:: WORK ORDER ::
Write the data out verbatim.

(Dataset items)
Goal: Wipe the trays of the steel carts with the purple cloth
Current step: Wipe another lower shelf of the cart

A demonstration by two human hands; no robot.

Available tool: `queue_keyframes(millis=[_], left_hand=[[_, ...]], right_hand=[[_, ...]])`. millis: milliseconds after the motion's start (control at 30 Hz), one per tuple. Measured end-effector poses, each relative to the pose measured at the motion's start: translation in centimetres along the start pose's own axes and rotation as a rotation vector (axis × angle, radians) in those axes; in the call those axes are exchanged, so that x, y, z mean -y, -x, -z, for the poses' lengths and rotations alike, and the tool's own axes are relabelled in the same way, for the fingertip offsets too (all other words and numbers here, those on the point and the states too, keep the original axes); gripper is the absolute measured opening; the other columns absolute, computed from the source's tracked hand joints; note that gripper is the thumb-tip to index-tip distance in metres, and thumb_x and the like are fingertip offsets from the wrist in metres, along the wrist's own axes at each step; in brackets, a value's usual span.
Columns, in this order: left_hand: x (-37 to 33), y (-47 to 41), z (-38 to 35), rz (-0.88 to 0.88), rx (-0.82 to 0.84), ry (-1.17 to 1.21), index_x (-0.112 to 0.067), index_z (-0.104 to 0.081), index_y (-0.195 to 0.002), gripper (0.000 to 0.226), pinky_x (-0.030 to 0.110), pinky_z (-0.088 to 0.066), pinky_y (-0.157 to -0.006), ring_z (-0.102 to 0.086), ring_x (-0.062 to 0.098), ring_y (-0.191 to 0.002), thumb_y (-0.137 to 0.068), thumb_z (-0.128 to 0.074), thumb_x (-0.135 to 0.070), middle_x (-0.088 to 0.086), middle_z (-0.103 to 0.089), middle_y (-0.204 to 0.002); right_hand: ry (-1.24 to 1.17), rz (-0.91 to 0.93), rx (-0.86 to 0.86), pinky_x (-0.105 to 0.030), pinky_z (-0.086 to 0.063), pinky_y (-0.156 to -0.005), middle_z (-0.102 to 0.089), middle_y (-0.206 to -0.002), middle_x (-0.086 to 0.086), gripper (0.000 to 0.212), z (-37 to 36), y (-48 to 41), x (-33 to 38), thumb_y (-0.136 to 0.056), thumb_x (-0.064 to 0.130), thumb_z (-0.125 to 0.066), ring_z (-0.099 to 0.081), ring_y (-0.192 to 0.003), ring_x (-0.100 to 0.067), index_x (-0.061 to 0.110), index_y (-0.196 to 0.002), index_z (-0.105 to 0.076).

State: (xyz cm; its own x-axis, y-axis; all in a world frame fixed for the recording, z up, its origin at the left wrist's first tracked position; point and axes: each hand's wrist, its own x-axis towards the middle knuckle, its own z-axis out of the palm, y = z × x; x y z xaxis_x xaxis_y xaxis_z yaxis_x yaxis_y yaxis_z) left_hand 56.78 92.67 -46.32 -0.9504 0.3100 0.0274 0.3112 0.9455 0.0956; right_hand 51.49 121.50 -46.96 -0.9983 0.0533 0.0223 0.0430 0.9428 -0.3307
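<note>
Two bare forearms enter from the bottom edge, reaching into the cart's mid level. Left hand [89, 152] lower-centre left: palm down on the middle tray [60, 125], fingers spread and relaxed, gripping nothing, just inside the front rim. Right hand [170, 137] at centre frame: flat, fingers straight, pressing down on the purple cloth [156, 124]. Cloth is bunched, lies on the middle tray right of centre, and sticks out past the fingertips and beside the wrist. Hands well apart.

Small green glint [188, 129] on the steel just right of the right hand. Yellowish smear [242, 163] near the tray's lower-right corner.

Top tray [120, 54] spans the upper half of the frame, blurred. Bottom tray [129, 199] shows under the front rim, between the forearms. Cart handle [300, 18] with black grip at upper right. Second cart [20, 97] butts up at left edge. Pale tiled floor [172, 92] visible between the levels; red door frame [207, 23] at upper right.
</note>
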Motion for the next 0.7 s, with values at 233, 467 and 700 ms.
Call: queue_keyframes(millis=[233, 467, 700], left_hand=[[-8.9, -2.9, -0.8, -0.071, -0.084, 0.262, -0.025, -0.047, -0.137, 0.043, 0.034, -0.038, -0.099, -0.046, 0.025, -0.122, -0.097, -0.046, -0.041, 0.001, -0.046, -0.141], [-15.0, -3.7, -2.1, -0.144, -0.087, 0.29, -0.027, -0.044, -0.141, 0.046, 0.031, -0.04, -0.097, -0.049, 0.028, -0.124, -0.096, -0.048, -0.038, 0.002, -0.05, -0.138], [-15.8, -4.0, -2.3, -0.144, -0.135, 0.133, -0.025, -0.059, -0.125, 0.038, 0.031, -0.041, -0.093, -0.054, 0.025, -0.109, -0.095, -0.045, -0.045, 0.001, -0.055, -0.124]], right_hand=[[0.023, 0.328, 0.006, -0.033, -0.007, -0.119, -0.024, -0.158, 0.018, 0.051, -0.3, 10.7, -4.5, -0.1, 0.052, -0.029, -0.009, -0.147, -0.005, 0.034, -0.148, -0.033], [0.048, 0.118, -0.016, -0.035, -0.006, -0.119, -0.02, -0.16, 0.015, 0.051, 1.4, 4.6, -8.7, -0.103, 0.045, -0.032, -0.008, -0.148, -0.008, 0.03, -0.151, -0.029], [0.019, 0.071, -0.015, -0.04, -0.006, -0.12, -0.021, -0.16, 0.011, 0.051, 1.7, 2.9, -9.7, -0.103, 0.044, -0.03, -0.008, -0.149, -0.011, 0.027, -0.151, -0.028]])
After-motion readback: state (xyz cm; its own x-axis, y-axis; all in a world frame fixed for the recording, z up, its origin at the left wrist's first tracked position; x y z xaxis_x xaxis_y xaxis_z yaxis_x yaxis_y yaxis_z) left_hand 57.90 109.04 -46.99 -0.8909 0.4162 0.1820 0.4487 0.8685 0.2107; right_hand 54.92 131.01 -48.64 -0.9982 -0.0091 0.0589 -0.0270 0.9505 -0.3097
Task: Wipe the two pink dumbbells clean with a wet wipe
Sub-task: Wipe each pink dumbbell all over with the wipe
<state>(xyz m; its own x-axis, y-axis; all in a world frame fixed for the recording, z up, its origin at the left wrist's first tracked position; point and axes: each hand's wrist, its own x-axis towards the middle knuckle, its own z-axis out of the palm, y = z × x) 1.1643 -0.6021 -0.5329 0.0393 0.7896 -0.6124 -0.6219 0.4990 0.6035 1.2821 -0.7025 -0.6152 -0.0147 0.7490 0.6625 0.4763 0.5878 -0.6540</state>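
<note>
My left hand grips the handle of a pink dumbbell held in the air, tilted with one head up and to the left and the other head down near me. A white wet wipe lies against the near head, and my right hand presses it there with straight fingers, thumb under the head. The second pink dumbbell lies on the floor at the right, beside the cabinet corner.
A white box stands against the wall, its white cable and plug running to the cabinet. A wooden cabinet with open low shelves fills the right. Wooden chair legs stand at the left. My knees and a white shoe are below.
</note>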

:: TASK RESPONSE ::
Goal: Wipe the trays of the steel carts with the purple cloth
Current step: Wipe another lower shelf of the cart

A demonstration by two human hands; no robot.

Available tool: `queue_keyframes(millis=[_], left_hand=[[_, ...]], right_hand=[[_, ...]])`. millis: milliseconds after the motion's start (control at 30 Hz), one per tuple. Measured end-effector poses, each relative to the pose measured at the motion's start: translation in centimetres along the start pose's own axes and rotation as a rotation vector (axis × angle, radians) in those axes; in the call those axes are exchanged, so that x, y, z mean -y, -x, -z, for the poses' lengths and rotations alike, and the tool's own axes are relabelled in the same way, for the fingertip offsets too (all other words and numbers here, those on the point and the states too, keep the original axes); gripper is the absolute measured opening; the other columns absolute, computed from the source's tracked hand joints; note that gripper is the thumb-tip to index-tip distance in metres, and thumb_x and the like are fingertip offsets from the wrist in metres, along the wrist's own axes at each step; in brackets, a value's usual span.
Columns, in this order: left_hand: x (-37 to 33), y (-47 to 41), z (-38 to 35), rz (-0.88 to 0.88), rx (-0.82 to 0.84), ry (-1.17 to 1.21), index_x (-0.112 to 0.067), index_z (-0.104 to 0.081), index_y (-0.195 to 0.002), gripper (0.000 to 0.226), pinky_x (-0.030 to 0.110), pinky_z (-0.088 to 0.066), pinky_y (-0.157 to -0.006), ring_z (-0.102 to 0.086), ring_x (-0.062 to 0.098), ring_y (-0.191 to 0.002), thumb_y (-0.137 to 0.068), thumb_z (-0.128 to 0.074), thumb_x (-0.135 to 0.070), middle_x (-0.088 to 0.086), middle_z (-0.103 to 0.089), middle_y (-0.204 to 0.002); right_hand: ry (-1.24 to 1.17), rz (-0.91 to 0.93), rx (-0.86 to 0.86), pinky_x (-0.105 to 0.030), pinky_z (-0.086 to 0.063), pinky_y (-0.156 to -0.005), middle_z (-0.102 to 0.089), middle_y (-0.206 to -0.002), middle_x (-0.086 to 0.086), gripper (0.000 to 0.212), z (-37 to 36), y (-48 to 41), x (-33 to 38), thumb_y (-0.136 to 0.056), thumb_x (-0.064 to 0.130), thumb_z (-0.125 to 0.066), ring_z (-0.099 to 0.081), ring_y (-0.192 to 0.003), ring_x (-0.100 to 0.067), index_x (-0.061 to 0.110), index_y (-0.196 to 0.002), index_z (-0.105 to 0.076).

State: (xyz cm; its own x-axis, y-axis; all in a world frame fixed for the recording, z up, its origin at the left wrist's first tracked position; point and axes: each hand's wrist, its own x-axis towards the middle knuckle, its own z-axis out of the palm, y = z × x; x y z xaxis_x xaxis_y xaxis_z yaxis_x yaxis_y yaxis_z) left_hand 56.78 92.67 -46.32 -0.9504 0.3100 0.0274 0.3112 0.9455 0.0956; right_hand 51.49 121.50 -46.96 -0.9983 0.0533 0.0223 0.0430 0.9428 -0.3307
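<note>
Two bare forearms enter from the bottom edge, reaching into the cart's mid level. Left hand [89, 152] lower-centre left: palm down on the middle tray [60, 125], fingers spread and relaxed, gripping nothing, just inside the front rim. Right hand [170, 137] at centre frame: flat, fingers straight, pressing down on the purple cloth [156, 124]. Cloth is bunched, lies on the middle tray right of centre, and sticks out past the fingertips and beside the wrist. Hands well apart.

Small green glint [188, 129] on the steel just right of the right hand. Yellowish smear [242, 163] near the tray's lower-right corner.

Top tray [120, 54] spans the upper half of the frame, blurred. Bottom tray [129, 199] shows under the front rim, between the forearms. Cart handle [300, 18] with black grip at upper right. Second cart [20, 97] butts up at left edge. Pale tiled floor [172, 92] visible between the levels; red door frame [207, 23] at upper right.
</note>
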Motion for the next 0.7 s, with values at 233, 467 and 700 ms.
Call: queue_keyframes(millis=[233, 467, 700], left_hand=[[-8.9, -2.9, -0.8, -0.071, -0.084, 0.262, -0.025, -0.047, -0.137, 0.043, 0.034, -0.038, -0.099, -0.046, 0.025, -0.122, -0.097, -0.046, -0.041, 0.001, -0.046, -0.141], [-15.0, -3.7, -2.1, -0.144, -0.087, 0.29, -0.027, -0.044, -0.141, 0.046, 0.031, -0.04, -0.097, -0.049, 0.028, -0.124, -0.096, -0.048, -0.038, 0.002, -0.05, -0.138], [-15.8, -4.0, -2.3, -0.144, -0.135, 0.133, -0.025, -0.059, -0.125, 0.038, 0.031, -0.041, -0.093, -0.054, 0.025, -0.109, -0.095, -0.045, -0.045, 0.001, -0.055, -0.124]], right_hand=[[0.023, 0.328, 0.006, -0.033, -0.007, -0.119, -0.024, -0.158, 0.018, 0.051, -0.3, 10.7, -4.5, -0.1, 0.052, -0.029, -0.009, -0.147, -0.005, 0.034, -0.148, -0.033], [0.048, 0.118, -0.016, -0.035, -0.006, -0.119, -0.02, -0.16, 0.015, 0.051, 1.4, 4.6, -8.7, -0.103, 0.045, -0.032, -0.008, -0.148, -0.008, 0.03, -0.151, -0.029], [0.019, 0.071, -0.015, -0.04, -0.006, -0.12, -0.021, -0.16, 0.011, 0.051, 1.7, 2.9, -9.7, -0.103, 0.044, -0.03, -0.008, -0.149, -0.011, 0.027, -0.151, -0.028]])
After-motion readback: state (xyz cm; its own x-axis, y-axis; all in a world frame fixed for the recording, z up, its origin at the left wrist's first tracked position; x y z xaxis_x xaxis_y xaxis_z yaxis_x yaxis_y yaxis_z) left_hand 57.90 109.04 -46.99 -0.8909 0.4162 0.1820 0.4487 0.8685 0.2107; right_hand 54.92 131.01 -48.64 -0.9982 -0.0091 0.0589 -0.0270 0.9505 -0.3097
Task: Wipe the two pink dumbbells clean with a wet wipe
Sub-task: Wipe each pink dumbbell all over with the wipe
<state>(xyz m; its own x-axis, y-axis; all in a world frame fixed for the recording, z up, its origin at the left wrist's first tracked position; point and axes: each hand's wrist, its own x-axis towards the middle knuckle, its own z-axis out of the palm, y = z × x) 1.1643 -0.6021 -0.5329 0.0393 0.7896 -0.6124 -0.6219 0.4990 0.6035 1.2821 -0.7025 -0.6152 -0.0147 0.7490 0.6625 0.4763 0.5878 -0.6540</state>
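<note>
My left hand grips the handle of a pink dumbbell held in the air, tilted with one head up and to the left and the other head down near me. A white wet wipe lies against the near head, and my right hand presses it there with straight fingers, thumb under the head. The second pink dumbbell lies on the floor at the right, beside the cabinet corner.
A white box stands against the wall, its white cable and plug running to the cabinet. A wooden cabinet with open low shelves fills the right. Wooden chair legs stand at the left. My knees and a white shoe are below.
</note>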

The output requires no additions.